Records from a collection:
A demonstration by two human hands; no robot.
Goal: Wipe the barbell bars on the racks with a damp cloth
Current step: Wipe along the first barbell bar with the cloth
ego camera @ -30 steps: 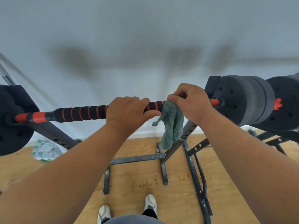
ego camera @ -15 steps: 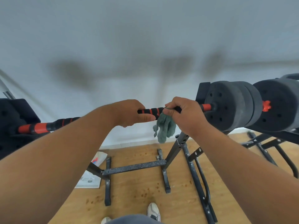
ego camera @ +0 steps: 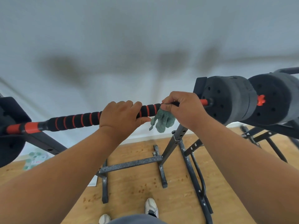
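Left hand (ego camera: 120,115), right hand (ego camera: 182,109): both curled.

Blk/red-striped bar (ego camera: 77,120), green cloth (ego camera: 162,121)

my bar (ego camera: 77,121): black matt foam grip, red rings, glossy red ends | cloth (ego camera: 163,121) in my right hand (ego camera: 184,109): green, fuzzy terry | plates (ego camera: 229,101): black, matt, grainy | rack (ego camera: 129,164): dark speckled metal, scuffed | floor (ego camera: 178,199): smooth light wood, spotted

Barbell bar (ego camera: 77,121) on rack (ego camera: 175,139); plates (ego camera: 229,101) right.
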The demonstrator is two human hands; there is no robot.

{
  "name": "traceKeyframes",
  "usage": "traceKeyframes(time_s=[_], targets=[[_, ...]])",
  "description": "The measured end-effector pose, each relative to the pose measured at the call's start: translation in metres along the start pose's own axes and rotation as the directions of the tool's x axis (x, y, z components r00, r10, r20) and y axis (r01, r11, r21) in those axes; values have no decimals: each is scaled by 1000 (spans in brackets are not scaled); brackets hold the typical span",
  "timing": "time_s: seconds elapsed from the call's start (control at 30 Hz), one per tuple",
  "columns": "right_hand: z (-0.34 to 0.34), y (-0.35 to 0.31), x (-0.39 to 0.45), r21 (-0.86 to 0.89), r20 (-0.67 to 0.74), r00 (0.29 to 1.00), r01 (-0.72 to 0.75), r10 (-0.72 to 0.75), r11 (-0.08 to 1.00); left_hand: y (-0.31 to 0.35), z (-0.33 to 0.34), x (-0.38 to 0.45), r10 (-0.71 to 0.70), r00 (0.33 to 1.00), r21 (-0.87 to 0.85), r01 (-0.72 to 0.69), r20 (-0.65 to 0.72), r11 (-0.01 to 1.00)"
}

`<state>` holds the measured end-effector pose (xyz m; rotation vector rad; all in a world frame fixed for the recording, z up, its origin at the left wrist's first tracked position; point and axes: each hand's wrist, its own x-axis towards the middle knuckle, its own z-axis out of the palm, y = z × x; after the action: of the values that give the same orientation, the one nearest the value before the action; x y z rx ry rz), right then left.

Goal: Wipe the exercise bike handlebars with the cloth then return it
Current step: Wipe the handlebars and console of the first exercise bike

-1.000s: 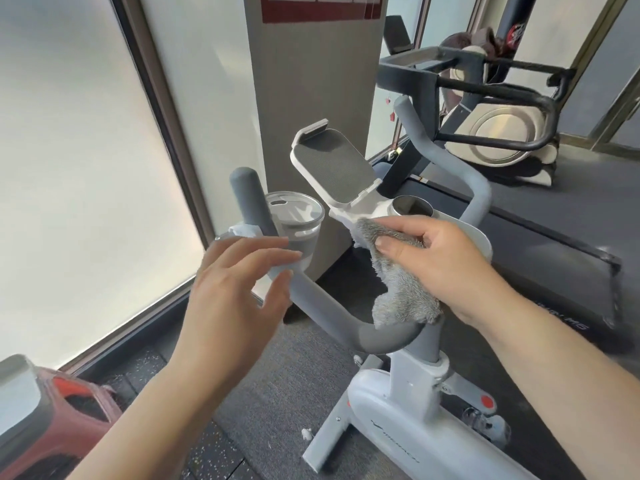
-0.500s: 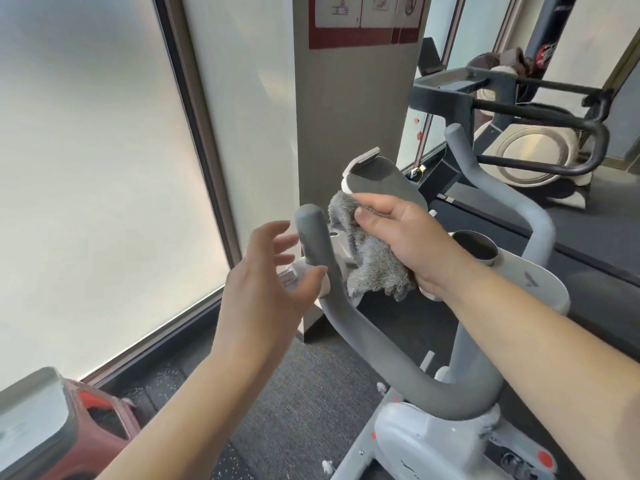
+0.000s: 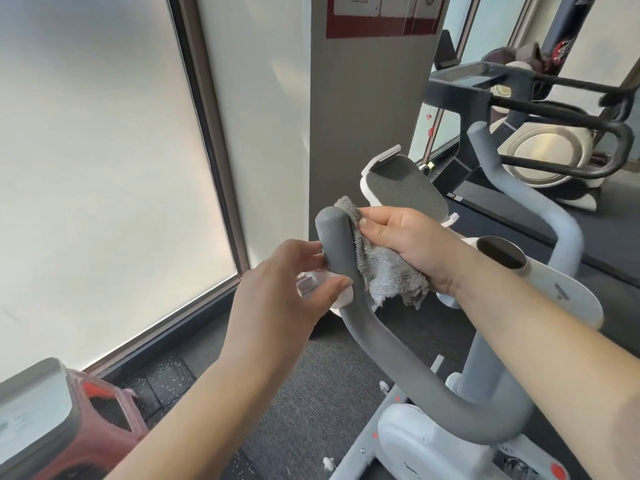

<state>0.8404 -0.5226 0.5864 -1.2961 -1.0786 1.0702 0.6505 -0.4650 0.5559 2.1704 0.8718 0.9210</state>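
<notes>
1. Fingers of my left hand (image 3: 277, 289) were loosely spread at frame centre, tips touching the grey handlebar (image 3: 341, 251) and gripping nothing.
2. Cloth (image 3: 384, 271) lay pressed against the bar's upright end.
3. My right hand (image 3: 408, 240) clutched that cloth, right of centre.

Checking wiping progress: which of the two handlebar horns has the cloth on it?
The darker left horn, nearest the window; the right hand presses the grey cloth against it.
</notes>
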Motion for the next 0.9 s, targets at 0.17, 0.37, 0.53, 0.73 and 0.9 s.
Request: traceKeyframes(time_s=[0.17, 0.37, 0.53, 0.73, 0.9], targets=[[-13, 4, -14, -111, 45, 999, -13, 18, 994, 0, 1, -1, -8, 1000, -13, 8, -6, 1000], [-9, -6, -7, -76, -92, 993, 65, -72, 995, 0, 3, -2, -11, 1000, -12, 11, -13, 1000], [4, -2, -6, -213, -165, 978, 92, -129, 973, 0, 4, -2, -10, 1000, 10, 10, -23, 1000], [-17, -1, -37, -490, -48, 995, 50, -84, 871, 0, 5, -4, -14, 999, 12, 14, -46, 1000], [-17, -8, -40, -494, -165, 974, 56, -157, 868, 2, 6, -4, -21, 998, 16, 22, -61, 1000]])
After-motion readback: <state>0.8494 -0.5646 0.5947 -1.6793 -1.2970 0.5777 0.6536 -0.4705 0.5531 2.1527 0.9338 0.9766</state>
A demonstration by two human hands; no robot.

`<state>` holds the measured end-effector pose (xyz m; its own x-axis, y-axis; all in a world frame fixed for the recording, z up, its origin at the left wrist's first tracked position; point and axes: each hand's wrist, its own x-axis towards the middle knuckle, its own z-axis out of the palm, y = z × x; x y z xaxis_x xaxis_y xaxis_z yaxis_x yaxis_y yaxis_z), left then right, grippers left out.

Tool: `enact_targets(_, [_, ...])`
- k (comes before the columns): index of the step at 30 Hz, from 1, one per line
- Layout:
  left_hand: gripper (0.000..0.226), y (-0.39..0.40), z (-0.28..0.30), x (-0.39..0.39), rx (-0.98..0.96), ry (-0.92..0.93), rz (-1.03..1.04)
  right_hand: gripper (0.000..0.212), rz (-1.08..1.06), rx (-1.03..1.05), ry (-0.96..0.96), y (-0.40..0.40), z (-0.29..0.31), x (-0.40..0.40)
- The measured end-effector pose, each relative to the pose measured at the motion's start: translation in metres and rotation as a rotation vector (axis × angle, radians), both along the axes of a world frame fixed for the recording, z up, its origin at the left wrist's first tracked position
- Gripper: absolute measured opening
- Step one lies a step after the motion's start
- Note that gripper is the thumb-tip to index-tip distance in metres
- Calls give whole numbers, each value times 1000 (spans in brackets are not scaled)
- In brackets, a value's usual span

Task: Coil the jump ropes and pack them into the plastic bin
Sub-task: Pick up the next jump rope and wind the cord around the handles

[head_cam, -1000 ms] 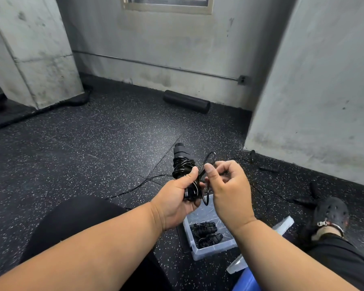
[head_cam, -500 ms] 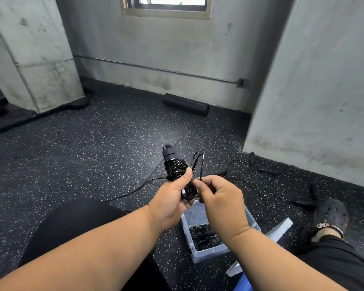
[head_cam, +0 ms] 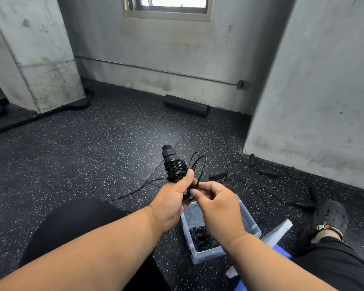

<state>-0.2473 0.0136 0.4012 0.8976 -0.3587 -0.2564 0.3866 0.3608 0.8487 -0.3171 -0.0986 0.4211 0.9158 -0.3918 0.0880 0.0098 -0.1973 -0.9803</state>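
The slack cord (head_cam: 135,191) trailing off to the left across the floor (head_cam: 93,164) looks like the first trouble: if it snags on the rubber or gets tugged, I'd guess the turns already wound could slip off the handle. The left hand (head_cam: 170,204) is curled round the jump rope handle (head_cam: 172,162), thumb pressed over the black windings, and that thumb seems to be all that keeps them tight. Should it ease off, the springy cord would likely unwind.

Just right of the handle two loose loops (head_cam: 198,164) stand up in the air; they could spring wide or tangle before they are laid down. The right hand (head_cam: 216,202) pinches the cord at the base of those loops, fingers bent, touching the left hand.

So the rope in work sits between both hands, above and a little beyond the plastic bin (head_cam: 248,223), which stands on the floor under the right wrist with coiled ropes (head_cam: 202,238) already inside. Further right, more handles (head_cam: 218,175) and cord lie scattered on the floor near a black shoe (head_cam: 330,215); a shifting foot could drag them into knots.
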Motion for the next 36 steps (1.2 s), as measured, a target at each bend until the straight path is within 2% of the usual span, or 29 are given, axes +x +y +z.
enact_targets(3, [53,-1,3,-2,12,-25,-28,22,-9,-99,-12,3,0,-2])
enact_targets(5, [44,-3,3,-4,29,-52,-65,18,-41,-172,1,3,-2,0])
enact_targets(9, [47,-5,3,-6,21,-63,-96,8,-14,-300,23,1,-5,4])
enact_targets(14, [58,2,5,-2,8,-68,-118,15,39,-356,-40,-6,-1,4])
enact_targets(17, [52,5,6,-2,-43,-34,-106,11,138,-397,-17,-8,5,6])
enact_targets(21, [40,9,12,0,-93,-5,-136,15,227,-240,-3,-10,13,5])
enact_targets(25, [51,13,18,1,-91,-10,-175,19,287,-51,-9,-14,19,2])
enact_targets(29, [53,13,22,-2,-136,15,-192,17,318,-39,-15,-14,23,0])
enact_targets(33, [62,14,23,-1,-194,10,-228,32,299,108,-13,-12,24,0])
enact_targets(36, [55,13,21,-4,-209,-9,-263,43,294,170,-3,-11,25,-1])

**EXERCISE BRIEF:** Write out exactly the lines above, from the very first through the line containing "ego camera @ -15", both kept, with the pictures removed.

**SOLUTION TO THE EXERCISE:**
A demonstration by two human hands; no robot.
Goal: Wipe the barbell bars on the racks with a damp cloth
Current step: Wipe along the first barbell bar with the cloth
ego camera @ -30 steps: 
ego camera @ -15 steps: 

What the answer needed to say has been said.